Moth-Manners and Morals
Follow-up to my Man-Moth post [right below]. So start there.
As I say in comments in response to Peter, I take it our melancholy (indeed, as per the final stanza mono-lachrymous) protagonist wants to be squeezed out through the little hole he benightedly takes the moon to be. He envisions himself becoming like scrolling black toothpaste - pasty, reduced-moth volutes [see illustration] adorning the capital of the black column of the world, emerging into the upper world of the light. Somehow this fits with his anxiety that the sky is not a properly protective roof.

On the other hand, if "be forced through, as from a tube, in black
scrolls on the light" contains a typo for 'scrawls', then this is on a par with the
whole mountain/fountain kerfuffle in Pale Fire. (Do we trust this site, plagiarist.com? Anyone have a more reputable text to check against?)
It
seems appropriate to give your insect characters spatial anxieties -
about being squeezed; strange obsessive-compulsions to enter and remain
in cramped and dubious spaces. I've never been a bug, but this seems
reasonable to me. As per my previous post, bug hero comics in the 60's
(and earlier) often didn't manage to generate the appropriate
atmosphere of existential dread. Perhaps this is why the genre
declined. (I'm working that bondage cover art page for all it's worth.)
"Keep pushing, fly girl! We must keep the ceiling and floor apart," sounds like a babblefished-and-back version of some Parliament lyrics. "The roof, the roof, the roof is on the floor." And Lxo is losing focus - is hardly Shakespearean. Dramatically, "Man-Moth" is more successful at evoking dread at the awful prospect of being squeezed.




























Since you've dragged Nabs in, I'll note Bend Sinister ends with a typo twang: "A good night for mothing".
Posted by: nnyhav | February 11, 2005 at 03:03 AM
Since you've dragged Nabs in, I'll note Bend Sinister ends with a typo twang: "A good night for mothing".
Posted by: nnyhav | February 11, 2005 at 03:03 AM
John, I didn't mean to suggest that "scrawls" was the proper emendation of Elizabeth Bishop's text anymore than I think there's a better word than "mothing" for what Nabakov meant to write.
Black scrolls may fall well short of the trope needed for the expressive act of writing I was suggesting when I out the word "scrawls." Any number of better views may come of the black scrolls, for all I can tell, demonstrating that my reductive understanding of our moth's emergence from under the sidwalk, trip upwards towards the unmet moon, and return back under the sidewalk to the subway,— analog of the writer's journey to the written word and back— doesn't serve the poem completely, if at all. That's just why I wonder at the black scrolls.

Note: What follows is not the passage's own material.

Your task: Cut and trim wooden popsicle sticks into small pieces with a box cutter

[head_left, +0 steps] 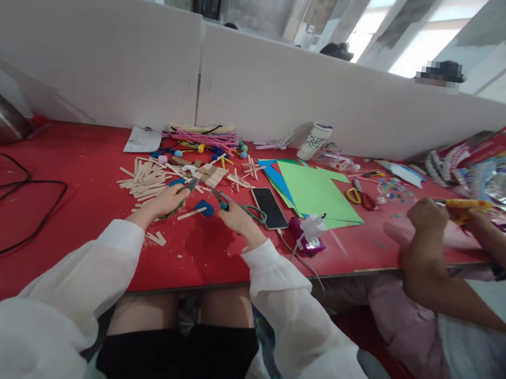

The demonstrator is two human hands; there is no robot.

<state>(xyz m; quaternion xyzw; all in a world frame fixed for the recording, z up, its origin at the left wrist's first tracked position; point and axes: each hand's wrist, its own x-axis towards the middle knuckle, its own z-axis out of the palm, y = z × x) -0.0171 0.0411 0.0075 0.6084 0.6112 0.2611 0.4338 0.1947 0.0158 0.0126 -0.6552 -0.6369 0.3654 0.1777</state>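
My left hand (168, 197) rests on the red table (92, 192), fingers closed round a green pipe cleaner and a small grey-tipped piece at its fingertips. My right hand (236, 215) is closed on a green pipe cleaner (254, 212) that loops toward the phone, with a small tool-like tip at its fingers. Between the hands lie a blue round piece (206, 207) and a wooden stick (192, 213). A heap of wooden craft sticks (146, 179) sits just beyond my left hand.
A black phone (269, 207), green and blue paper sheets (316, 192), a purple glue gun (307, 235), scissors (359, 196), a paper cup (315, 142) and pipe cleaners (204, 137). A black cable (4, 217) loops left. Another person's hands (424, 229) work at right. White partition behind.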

Plagiarist.com has gone through a redesign since the last time I looked around in it. To get the linebreaks in Ms. Bishop's poem to fall where they should I had to crank my monitor's resolution way, way up. As for the text, I believe it's a hallmark of the craft of plagiarism that the plagiarist strives to achieve the exact phrasing, although standards being what they are on the internet, it's understandable that this may not always be the case. The consequences of false plagiarism do threaten the discourse, however.
Posted by: peter ramus | February 11, 2005 at 04:28 AM
Thanks, Peter. Sorry for jumping to the conclusion that you thought the line might need to be amended. I was just so eager to vault ahead to my volutes that I couldn't resist making a mountain out of some moth-goo.
My experience of plagiarists is that the hallmark of their craft is idiot sloppiness. But it may be that, by definition, I am only aware of those who practice imperfectly.
Posted by: jholbo | February 11, 2005 at 12:21 PM
Nnyhav, "Good night for mothing" is just too good to be true. That's wonderful! Now I have to do another follow-up post. Thank you for that neologico-lepidopteristic gem.